# What this task involves
Copy out the data below from the line containing "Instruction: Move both" to the line containing "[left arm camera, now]", both lines included, with all images left out.
----------
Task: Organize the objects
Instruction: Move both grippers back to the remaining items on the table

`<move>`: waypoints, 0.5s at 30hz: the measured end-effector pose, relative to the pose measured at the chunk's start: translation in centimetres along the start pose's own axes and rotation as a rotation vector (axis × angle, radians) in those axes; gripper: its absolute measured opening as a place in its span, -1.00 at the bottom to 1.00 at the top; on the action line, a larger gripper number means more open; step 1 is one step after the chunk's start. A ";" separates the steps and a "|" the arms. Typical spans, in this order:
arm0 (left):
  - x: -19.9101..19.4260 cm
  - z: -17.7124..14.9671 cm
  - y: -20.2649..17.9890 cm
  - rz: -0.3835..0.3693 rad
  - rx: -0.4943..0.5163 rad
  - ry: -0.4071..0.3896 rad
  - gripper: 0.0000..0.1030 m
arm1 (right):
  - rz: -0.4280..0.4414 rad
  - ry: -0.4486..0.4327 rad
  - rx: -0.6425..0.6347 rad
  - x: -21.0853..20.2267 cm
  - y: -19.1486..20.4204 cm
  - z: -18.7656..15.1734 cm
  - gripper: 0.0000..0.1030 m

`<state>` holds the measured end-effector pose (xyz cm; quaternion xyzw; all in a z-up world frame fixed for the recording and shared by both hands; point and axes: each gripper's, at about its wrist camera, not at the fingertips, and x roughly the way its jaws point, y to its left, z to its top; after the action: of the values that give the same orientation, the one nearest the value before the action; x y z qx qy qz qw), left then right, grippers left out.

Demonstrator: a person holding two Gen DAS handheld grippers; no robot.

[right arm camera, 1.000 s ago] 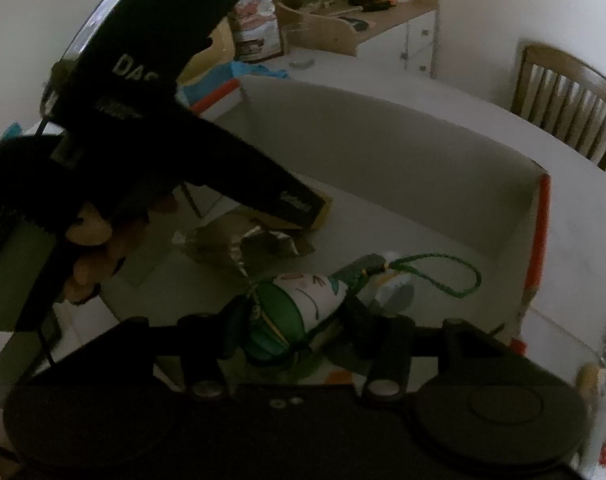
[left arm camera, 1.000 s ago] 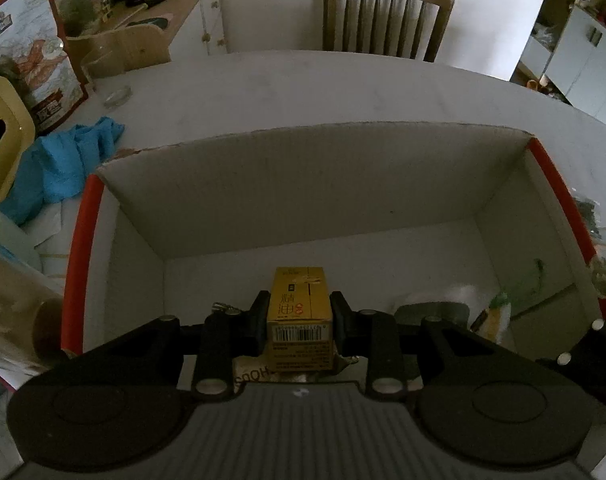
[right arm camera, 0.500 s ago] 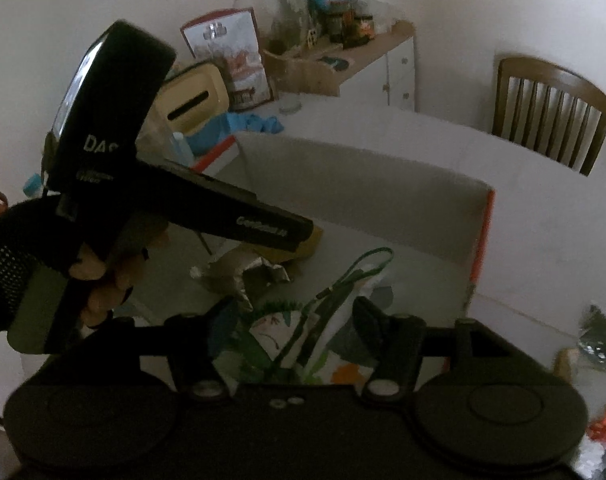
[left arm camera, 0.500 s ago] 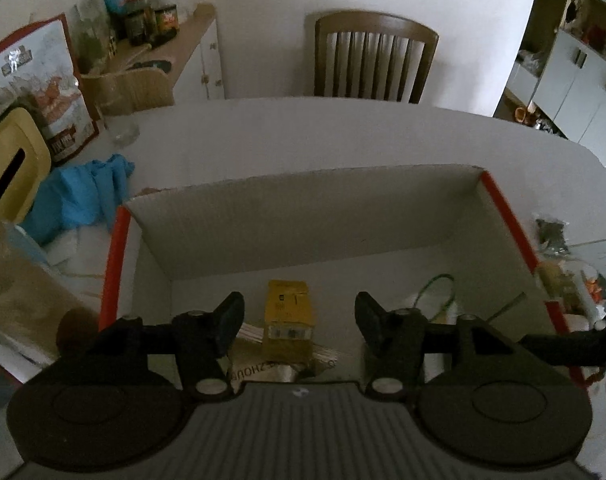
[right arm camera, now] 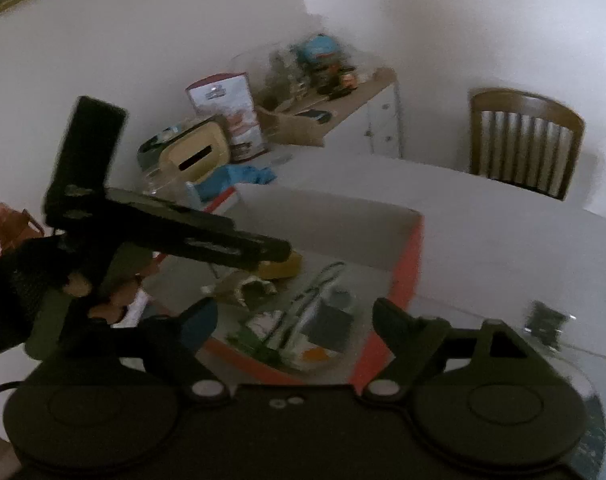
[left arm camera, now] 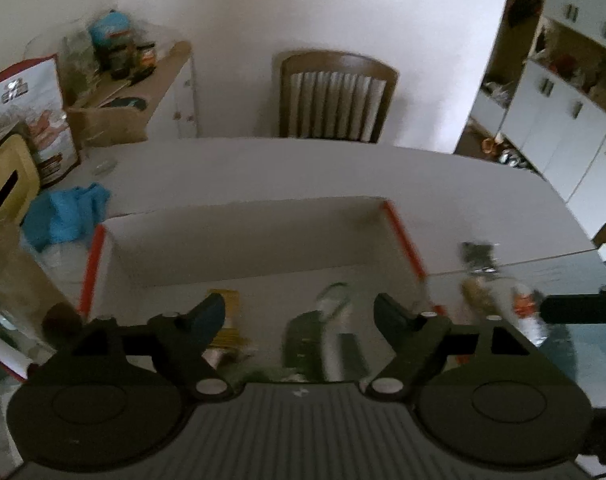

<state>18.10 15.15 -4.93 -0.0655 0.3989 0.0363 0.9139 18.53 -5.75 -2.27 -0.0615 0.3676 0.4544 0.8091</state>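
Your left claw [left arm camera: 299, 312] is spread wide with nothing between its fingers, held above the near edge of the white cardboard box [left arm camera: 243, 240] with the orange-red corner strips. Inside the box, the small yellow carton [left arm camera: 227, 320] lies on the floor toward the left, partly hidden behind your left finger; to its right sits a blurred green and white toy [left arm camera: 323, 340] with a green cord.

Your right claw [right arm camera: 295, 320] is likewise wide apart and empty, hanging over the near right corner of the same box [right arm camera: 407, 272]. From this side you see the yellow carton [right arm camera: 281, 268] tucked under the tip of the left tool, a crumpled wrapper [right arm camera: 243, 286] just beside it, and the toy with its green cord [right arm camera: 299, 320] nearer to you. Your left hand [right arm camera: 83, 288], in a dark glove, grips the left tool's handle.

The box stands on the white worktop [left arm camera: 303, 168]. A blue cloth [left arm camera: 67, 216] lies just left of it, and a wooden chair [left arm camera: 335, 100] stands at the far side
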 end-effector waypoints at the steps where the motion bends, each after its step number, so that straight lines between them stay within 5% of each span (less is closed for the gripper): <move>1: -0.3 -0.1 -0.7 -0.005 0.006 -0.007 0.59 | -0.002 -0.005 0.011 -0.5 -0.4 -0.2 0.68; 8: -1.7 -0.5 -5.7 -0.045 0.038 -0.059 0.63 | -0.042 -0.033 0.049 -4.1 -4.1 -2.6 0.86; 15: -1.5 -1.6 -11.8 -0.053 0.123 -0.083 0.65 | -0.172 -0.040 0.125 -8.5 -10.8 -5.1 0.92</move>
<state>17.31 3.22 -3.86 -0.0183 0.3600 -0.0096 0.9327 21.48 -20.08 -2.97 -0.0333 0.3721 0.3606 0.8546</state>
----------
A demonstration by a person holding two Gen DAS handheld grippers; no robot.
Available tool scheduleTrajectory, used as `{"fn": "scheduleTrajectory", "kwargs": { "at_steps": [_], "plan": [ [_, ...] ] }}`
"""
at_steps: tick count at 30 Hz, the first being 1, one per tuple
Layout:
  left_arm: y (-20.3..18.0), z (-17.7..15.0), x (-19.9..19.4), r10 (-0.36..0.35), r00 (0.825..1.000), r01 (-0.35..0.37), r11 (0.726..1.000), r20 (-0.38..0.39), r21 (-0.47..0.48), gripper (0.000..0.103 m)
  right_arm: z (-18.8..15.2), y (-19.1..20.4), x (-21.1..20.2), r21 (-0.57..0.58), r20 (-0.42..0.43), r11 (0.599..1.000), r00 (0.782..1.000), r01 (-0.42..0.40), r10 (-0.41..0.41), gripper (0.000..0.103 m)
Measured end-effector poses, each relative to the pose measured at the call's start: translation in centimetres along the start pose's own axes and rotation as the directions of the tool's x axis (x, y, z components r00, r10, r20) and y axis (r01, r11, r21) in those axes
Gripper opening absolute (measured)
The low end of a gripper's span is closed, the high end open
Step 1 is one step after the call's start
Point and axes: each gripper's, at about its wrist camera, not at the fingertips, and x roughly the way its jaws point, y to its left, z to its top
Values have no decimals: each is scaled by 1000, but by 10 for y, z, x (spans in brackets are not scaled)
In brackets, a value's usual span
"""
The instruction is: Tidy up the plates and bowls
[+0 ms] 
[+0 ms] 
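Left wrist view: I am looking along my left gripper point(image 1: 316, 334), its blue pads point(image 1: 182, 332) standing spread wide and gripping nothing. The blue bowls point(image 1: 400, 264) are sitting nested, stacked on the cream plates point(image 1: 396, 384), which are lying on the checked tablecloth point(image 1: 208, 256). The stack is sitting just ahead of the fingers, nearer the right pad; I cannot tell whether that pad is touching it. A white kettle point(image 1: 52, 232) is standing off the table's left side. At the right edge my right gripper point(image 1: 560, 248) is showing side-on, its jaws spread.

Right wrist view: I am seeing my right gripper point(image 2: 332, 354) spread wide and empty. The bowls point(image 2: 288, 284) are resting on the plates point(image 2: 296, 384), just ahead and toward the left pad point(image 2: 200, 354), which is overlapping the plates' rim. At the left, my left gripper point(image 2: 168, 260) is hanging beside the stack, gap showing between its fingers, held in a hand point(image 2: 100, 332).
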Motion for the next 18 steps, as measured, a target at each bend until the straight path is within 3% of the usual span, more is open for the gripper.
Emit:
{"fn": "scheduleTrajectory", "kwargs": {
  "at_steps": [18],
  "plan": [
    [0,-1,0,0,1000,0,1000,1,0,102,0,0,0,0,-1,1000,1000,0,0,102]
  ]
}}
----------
# Result
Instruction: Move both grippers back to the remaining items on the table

`<move>`: waypoints, 0.5s at 30hz: the measured end-effector pose, relative to the pose measured at the chunk's start: translation in centimetres along the start pose's own axes and rotation as a rotation vector (axis × angle, radians) in those axes; gripper: its absolute measured opening as a place in its span, -1.00 at the bottom to 1.00 at the top; on the action line, a larger gripper number means more open; step 1 is one step after the chunk's start. A ";" separates the steps and a "|" the arms. Typical spans, in this order:
arm0 (left):
  - x: -19.9101..19.4260 cm
  - z: -17.7124..14.9671 cm
  - y: -20.2649..17.9890 cm
  - rz: -0.3835..0.3693 rad
  - rx: -0.4943..0.5163 rad
  - ry: -0.4071..0.3896 rad
  - gripper: 0.0000..0.1030 m
arm1 (right):
  - rz: -0.4280..0.4414 rad
  - ry: -0.4486..0.4327 rad
  - rx: -0.6425..0.6347 rad
  - x: -21.0853..20.2267 cm
  - y: -19.1486..20.4204 cm
  - z: -18.7656..15.1734 cm
  - gripper: 0.0000..0.1030 m

`<state>` holds the measured end-effector pose (xyz cm; quaternion xyzw; all in a z-up world frame fixed for the recording and shared by both hands; point and axes: each gripper's, at about its wrist camera, not at the fingertips, and x roughly the way its jaws point, y to its left, z to its top; after the action: of the values that give the same orientation, the one nearest the value before the action; x y z qx qy qz qw), left then right, grippers left out.

Demonstrator: a person holding two Gen DAS handheld grippers; no robot.

[right arm camera, 1.000 s ago] 
[left arm camera, 1.000 s ago] 
[right arm camera, 0.500 s ago] 
[left arm camera, 0.500 s ago] 
[right arm camera, now] 
[left arm camera, now] 

Nothing else is needed to complete the exercise.